Task goal. Which lines of the data below hold "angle"? Copy each of them.

Provided material.
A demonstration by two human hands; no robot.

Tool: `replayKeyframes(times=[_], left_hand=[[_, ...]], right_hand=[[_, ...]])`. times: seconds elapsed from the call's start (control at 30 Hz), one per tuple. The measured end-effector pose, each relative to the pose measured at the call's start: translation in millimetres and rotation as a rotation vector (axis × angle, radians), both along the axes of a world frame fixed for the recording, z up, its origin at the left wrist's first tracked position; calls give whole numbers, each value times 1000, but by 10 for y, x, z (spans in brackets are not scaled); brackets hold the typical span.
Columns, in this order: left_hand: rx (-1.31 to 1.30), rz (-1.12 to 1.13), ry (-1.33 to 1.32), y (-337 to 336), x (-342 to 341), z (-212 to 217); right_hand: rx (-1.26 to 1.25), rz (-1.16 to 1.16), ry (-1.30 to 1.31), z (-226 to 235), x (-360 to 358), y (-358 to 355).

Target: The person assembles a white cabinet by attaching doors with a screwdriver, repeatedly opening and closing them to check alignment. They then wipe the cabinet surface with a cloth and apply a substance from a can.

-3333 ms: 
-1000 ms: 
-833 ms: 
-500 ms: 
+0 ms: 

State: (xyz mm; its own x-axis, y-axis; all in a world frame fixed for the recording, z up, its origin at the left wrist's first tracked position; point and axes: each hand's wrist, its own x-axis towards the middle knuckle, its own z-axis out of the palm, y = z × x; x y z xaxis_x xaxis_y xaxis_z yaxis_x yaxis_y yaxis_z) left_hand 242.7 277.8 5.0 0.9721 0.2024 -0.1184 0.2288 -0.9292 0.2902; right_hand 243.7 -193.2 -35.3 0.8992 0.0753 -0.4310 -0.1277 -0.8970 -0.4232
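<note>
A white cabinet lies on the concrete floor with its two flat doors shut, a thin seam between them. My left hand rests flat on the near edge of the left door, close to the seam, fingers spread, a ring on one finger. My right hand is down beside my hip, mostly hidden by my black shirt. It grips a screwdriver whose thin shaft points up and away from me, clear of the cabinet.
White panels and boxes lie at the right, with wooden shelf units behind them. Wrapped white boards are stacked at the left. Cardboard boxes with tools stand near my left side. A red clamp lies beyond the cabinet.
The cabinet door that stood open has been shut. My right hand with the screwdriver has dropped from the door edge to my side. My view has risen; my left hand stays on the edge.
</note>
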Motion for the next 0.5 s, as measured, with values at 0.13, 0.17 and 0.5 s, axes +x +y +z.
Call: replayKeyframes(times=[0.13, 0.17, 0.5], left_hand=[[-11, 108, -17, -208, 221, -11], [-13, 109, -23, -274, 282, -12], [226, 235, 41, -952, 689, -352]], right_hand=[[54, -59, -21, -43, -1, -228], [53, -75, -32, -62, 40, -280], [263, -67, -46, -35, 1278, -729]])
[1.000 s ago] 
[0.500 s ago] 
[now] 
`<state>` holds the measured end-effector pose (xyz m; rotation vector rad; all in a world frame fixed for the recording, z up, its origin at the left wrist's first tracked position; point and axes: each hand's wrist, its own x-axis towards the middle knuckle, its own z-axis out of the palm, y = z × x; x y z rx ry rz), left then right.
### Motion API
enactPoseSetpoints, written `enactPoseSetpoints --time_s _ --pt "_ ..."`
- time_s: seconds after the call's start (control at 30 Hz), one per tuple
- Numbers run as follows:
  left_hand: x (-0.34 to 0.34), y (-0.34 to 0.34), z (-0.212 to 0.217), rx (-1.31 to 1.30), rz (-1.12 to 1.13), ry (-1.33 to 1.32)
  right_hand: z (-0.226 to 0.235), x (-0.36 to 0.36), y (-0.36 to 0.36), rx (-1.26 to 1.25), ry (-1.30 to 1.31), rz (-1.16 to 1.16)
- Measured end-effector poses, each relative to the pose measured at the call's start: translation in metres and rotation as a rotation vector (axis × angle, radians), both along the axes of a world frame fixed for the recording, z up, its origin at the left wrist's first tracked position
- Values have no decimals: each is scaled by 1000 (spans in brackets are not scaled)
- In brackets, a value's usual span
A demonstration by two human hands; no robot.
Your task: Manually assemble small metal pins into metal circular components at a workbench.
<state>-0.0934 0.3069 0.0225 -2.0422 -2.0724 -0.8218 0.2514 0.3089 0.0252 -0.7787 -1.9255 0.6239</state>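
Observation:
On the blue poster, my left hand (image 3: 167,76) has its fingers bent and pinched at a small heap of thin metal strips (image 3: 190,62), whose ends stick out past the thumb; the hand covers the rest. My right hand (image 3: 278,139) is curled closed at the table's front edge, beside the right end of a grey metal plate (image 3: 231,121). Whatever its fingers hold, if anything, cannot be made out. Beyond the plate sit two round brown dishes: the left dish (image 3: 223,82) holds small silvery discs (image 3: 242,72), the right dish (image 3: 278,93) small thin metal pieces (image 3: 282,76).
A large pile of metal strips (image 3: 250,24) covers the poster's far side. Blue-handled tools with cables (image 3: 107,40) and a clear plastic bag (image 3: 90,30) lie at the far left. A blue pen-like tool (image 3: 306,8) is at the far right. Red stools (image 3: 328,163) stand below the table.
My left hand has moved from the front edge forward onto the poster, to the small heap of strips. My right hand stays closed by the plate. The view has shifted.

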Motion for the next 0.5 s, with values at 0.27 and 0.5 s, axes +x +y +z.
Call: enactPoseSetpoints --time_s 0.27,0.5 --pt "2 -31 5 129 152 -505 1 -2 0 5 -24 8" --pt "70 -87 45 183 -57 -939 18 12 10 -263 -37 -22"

Solution for this task.
Tool: `replayKeyframes(times=[_], left_hand=[[_, ...]], right_hand=[[_, ...]])`. times: seconds elapsed from the call's start (control at 30 Hz), one per tuple. The measured end-effector pose, each relative to the pose measured at the call's start: translation in millimetres and rotation as a rotation vector (axis × angle, radians), both along the axes of a world frame fixed for the recording, z up, its origin at the left wrist's first tracked position; calls give whole numbers, each value times 1000, but by 10 for y, x, z (spans in brackets are not scaled); brackets hold the typical span.
- Measured end-effector poses, each relative to the pose measured at the call's start: translation in metres and rotation as a rotation vector (axis × angle, radians), both along the axes of a world frame fixed for the recording, z up, its origin at the left wrist's first tracked position

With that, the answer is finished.